Exercise goal - Reproduce the entire listing below verbatim.

Supplied data -
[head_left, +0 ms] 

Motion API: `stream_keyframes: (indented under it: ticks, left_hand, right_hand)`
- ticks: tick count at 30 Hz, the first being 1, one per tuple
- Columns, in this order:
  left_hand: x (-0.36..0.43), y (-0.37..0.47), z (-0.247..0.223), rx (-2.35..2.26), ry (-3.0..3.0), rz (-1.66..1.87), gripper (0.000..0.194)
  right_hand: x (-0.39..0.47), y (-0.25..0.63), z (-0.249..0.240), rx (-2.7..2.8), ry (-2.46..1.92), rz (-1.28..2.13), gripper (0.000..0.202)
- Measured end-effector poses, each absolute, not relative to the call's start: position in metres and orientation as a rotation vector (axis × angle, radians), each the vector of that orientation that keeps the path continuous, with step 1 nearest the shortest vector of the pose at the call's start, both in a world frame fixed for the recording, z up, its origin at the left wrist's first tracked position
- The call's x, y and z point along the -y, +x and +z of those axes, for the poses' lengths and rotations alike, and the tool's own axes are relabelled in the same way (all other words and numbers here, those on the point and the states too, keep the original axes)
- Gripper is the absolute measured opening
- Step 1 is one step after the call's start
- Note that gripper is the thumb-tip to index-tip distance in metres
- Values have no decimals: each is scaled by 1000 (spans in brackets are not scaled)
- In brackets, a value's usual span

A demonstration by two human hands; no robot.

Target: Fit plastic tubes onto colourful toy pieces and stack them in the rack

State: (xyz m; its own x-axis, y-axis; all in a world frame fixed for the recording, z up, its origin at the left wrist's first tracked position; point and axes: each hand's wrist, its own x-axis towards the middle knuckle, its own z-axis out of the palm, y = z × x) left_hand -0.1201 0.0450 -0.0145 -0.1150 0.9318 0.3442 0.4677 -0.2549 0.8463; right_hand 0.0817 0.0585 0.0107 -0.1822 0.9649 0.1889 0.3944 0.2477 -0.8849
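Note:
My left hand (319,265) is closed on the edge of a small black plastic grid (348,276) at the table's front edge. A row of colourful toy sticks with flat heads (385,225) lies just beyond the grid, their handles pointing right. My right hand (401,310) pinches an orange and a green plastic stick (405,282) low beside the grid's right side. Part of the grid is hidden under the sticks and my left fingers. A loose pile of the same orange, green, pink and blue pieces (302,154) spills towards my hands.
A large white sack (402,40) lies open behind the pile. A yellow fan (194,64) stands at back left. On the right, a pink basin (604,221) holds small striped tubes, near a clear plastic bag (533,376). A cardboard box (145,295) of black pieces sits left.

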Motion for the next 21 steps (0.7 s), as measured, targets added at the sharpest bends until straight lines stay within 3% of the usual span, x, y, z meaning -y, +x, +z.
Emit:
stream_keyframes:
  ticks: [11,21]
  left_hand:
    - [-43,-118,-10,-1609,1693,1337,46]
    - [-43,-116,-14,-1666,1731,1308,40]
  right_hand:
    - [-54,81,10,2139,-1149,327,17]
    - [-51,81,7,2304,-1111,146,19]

Answer section -
[head_left, +0 ms] 

Motion API: `stream_keyframes: (indented under it: ticks, left_hand, right_hand)`
- ticks: tick count at 30 Hz, the first being 1, one per tuple
- Columns, in this order:
  left_hand: x (-0.36..0.43), y (-0.37..0.47), z (-0.247..0.223), rx (-2.35..2.26), ry (-3.0..3.0), rz (-1.66..1.87), gripper (0.000..0.194)
  right_hand: x (-0.39..0.47), y (-0.25..0.63), z (-0.249..0.240), rx (-2.7..2.8), ry (-2.46..1.92), rz (-1.28..2.13), gripper (0.000..0.202)
- Measured end-effector poses, each absolute, not relative to the call's start: position in metres and orientation as a rotation vector (axis × angle, radians), each the vector of that orientation that keeps the path continuous, with step 1 nearest the shortest vector of the pose at the call's start, both in a world frame fixed for the recording, z up, its origin at the left wrist's first tracked position
- The call's x, y and z point along the -y, +x and +z of those axes, for the poses' lengths and rotations alike, and the tool's own axes are relabelled in the same way (all other words and numbers here, those on the point and the states too, keep the original axes)
- Gripper is the absolute measured opening
- Step 1 is one step after the call's start
- Note that gripper is the thumb-tip to index-tip distance in metres
- Values have no decimals: each is scaled by 1000 (spans in brackets are not scaled)
- In brackets, a value's usual span

A demonstration by two human hands; no robot.

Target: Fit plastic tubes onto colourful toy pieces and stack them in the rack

State: (xyz m; its own x-axis, y-axis; all in a world frame fixed for the recording, z up, its origin at the left wrist's first tracked position; point and axes: each hand's wrist, its own x-axis towards the middle knuckle, its own z-axis out of the palm, y = z × x) left_hand -0.1201 0.0450 -0.0145 -0.1150 0.9318 0.3442 0.4677 -0.2549 0.8463; right_hand 0.0817 0.0585 0.0107 -0.1822 0.9649 0.1889 0.3944 0.2477 -0.8849
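Note:
My left hand (319,265) is closed on the edge of a small black plastic grid (348,276) at the table's front edge. A row of colourful toy sticks with flat heads (385,225) lies just beyond the grid, their handles pointing right. My right hand (401,310) pinches an orange and a green plastic stick (405,282) low beside the grid's right side. Part of the grid is hidden under the sticks and my left fingers. A loose pile of the same orange, green, pink and blue pieces (302,154) spills towards my hands.
A large white sack (402,40) lies open behind the pile. A yellow fan (194,64) stands at back left. On the right, a pink basin (604,221) holds small striped tubes, near a clear plastic bag (533,376). A cardboard box (145,295) of black pieces sits left.
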
Motion for the next 21 steps (0.7 s), as measured, targets added at the sharpest bends until straight lines stay within 3% of the usual span, x, y, z meaning -y, +x, +z.
Emit:
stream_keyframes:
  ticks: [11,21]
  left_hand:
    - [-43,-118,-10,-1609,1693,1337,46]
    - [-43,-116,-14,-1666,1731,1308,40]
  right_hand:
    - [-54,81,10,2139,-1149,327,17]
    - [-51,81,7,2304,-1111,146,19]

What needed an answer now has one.